- _Task brief_
Only a number is wanted: how many lines in the listing contain the word "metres"?

--- Stored data Enclosed Below ---

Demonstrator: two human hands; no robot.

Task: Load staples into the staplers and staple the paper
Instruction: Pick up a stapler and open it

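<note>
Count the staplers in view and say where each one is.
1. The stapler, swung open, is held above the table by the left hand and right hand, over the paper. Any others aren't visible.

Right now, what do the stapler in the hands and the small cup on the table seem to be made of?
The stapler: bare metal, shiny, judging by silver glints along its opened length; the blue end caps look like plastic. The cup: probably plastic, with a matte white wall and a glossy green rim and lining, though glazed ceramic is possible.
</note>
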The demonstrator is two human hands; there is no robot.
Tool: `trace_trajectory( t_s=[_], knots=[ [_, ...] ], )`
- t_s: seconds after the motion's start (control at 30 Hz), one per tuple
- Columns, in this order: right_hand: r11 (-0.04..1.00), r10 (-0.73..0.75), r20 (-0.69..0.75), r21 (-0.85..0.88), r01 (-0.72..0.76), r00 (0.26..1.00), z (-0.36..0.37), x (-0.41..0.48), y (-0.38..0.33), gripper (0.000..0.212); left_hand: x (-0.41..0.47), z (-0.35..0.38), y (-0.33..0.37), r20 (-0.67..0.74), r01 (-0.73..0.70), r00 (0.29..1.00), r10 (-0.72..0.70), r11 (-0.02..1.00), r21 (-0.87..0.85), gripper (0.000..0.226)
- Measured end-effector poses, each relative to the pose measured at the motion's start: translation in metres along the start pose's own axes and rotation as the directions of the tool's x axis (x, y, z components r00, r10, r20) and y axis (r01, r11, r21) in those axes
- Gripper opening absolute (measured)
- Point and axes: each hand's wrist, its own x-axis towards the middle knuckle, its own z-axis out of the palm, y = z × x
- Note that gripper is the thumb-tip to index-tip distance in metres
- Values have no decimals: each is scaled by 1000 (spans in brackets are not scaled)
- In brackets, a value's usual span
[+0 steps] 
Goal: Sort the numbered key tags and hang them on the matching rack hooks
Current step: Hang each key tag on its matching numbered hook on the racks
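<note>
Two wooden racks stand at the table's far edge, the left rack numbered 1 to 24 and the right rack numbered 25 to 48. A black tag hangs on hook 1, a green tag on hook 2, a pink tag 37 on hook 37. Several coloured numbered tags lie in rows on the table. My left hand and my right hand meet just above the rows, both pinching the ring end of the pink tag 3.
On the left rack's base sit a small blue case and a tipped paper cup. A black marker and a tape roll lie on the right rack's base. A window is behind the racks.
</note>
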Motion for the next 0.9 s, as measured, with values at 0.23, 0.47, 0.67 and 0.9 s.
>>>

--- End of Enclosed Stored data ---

- _Task response_
2